One of the youngest teams in the league will have to play without coach Jason Kidd as he recovers from right hip surgery.
It will be up to Joe Prunty, a longtime NBA assistant, to lead the Bucks while Kidd is out. Kidd has said he hopes to return to the office in a couple weeks, though it's unclear when he might be able to coach in a game again.
There is no doubt that he's still in charge, though.
"Trust me, as soon as soon as we are able to be talking with him, we'll definitely be in touch," Prunty said Monday.
Kidd had surgery on Monday in New York.
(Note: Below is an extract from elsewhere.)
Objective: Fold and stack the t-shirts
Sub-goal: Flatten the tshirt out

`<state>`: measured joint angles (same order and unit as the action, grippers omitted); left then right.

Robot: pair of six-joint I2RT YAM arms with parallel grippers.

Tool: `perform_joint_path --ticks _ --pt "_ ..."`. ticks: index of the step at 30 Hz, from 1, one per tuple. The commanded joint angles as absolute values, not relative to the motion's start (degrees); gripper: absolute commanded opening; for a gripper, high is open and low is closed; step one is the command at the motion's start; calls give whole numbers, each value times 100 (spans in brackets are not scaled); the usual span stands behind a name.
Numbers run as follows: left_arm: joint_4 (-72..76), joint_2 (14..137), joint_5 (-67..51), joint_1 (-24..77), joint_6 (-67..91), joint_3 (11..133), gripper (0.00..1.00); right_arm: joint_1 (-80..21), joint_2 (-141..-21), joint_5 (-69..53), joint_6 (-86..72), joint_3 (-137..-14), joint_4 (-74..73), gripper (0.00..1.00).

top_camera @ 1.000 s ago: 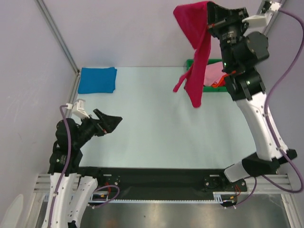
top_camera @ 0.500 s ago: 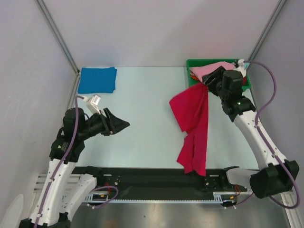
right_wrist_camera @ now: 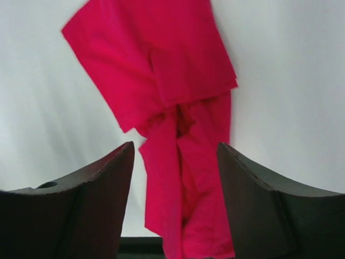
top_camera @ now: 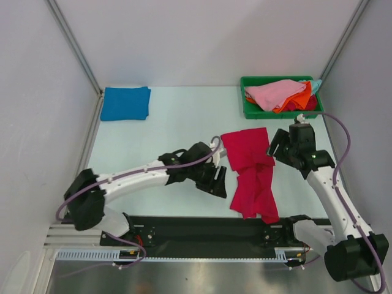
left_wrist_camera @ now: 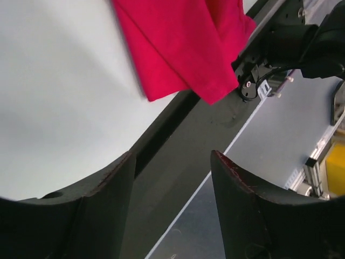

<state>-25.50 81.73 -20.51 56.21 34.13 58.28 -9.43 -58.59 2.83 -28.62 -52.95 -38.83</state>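
cloth first: the crimson t-shirt lies rumpled on the table between my two arms. its long axis runs from the far side toward me, with the wide half far and the narrow bunched end draped over the black rail at the near edge. my left gripper sits just beside its left edge, about midway along, jaws apart with nothing between them. my right gripper is by the right edge of the wide far half, jaws likewise apart and empty, looking down the shirt's length. neither is clearly nearer, so i judge that spreading it flat calls for both, each taking its own side. the folded blue t-shirt lies well apart at the far left corner.
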Motion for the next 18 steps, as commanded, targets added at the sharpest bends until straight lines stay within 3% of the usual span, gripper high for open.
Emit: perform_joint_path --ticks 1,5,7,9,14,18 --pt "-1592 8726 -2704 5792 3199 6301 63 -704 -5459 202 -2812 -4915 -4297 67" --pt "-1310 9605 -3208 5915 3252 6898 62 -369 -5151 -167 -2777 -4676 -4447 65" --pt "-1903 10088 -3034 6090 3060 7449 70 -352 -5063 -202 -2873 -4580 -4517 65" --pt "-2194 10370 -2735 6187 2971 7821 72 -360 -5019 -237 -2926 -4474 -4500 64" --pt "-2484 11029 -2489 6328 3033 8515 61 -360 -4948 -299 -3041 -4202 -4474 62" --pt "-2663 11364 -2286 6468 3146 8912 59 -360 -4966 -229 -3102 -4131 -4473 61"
Prunty will make his debut on Wednesday when the Bucks host the Philadelphia 76ers.
The Bucks made the announcement after a 101-95 win on Sunday in Phoenix that wrapped up a four-game Western Conference road trip. Kidd, 42, said the injury dated to his playing days and his second stint with the Dallas Mavericks between 2008-12.
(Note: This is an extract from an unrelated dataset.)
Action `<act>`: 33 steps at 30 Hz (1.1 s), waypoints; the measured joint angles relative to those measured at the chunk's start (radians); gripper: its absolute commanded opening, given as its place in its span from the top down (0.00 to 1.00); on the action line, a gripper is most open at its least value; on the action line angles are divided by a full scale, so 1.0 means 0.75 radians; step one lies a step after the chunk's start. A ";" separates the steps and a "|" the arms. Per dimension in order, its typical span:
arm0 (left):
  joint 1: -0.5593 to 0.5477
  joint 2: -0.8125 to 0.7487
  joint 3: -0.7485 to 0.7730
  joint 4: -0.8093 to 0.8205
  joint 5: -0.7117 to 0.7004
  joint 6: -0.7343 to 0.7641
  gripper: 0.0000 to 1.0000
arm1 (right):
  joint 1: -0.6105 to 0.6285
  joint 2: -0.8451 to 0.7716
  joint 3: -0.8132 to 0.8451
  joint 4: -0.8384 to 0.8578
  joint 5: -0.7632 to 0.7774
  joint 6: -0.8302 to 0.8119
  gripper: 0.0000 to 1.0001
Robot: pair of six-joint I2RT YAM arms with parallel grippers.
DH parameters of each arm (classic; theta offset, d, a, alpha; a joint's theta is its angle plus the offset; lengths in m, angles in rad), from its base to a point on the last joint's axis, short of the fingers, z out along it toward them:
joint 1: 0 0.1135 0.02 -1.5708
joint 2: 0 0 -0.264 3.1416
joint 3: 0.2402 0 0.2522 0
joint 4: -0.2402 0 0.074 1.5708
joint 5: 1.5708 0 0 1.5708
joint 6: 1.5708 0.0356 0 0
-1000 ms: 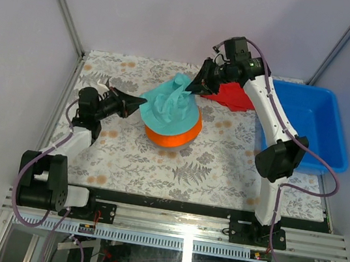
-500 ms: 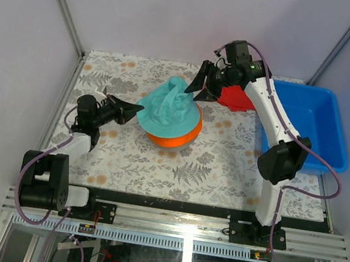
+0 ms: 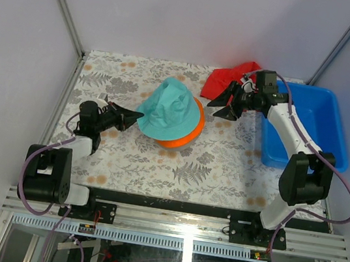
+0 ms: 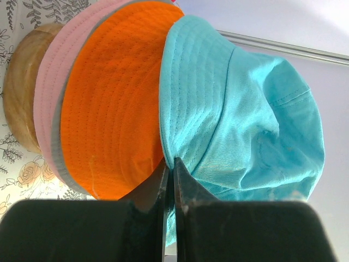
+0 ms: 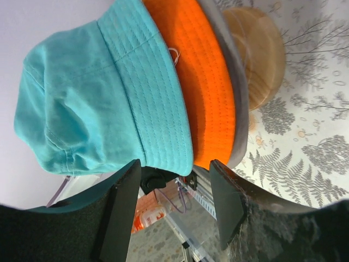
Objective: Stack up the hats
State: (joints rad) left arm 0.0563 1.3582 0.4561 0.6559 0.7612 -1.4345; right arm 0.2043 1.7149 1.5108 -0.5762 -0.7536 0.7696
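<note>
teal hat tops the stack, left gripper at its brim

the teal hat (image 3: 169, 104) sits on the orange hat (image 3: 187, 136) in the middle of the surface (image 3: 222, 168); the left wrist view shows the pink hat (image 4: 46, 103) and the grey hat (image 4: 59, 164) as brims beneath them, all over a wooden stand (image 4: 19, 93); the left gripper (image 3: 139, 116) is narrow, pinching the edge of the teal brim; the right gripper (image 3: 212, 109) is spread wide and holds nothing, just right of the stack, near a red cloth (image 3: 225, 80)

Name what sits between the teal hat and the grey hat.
The orange hat, between teal hat and grey hat; right wrist view shows it.
</note>
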 measured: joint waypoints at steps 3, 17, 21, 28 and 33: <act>0.002 0.001 0.000 0.002 0.001 0.000 1.00 | 0.011 -0.014 -0.107 0.150 -0.070 0.058 0.40; 0.003 0.000 0.005 -0.001 0.002 0.000 1.00 | 0.054 0.008 -0.211 0.475 -0.174 0.195 0.41; 0.003 0.000 0.005 -0.001 0.002 0.000 1.00 | 0.084 0.050 -0.239 0.508 -0.173 0.205 0.41; 0.003 0.000 0.005 -0.001 0.002 0.000 1.00 | 0.093 0.070 -0.283 0.543 -0.174 0.223 0.44; 0.003 0.000 0.005 -0.001 0.002 0.000 1.00 | 0.093 0.070 -0.323 0.627 -0.187 0.283 0.49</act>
State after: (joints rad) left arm 0.0582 1.3582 0.4599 0.6552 0.7624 -1.4345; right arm 0.2741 1.7672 1.2682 -0.1062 -0.8940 0.9817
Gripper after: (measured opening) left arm 0.009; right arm 0.538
The pain has been become chronic, and periodic cortisone shots were no longer helping, Kidd said after Sunday's game.
"The pain has been to the point where I can't function. I've taken all the medicine that I can do," Kidd said.
The task of leading the Bucks out of their early hole in the Eastern Conference falls on Prunty, who is in his 20th season in the NBA and his third year working with Kidd. Prunty assisted Kidd in Brooklyn, then followed Kidd to Milwaukee when he took the Bucks job last season.
Prunty said he will continue to call offensive plays, while assistant Sean Sweeney will draw up the defense.
"Our system is our system," Prunty said. "There's not an intent to make any changes at all."
Youth, defense and depth were the hallmarks of the Bucks' surprise run to the playoffs last season.
At 11-18, the Bucks have had more problems early on this year. Defense was a problem in the opening weeks, though the team has been better in that area of late.
Injuries at point guard to Jerryd Bayless and Greivis Vasquez have sapped the team of backcourt depth. Three-point shooting has also been an issue.
The Bucks did welcome back forward Jabari Parker after he missed last year with a knee injury. Center Greg Monroe has been a welcome addition, especially offensively, after arriving as a free agent from Detroit.
The ideal Bucks starting lineup, which would also include 21-year-oldd Giannis Antetokounmpo, wouldn't have a player older than 25.
The team's average age on opening night was 24 years, 144 days. Only Philadelphia had a younger roster (23 years, 66 days).
"I think if we can put together whole games, not having lapses, I think we can be pretty good," said forward John Henson. At 24, he's another key member of the Bucks' core.
The up-and-down season has included home wins over NBA powers Cleveland and Golden State, and a road loss last to the Los Angeles Lakers, one of the worst teams in the league.
Perhaps Prunty can get a few tips from the Warriors' Luke Walton, that team's interim coach while Steve Kerr recovers from back surgery. Golden State under Walton started the season an NBA-record 24-0 before the streak was snapped earlier this month by the Bucks.
"It wouldn't be bad for Joe to take what Luke has done," Kidd joked.
Even-keeled and composed, Prunty isn't viewing his shot on the sideline as a showcase for himself.
"Absolutely not. I don't know what other people are going to think, but for me this is about the Milwaukee Bucks," he said.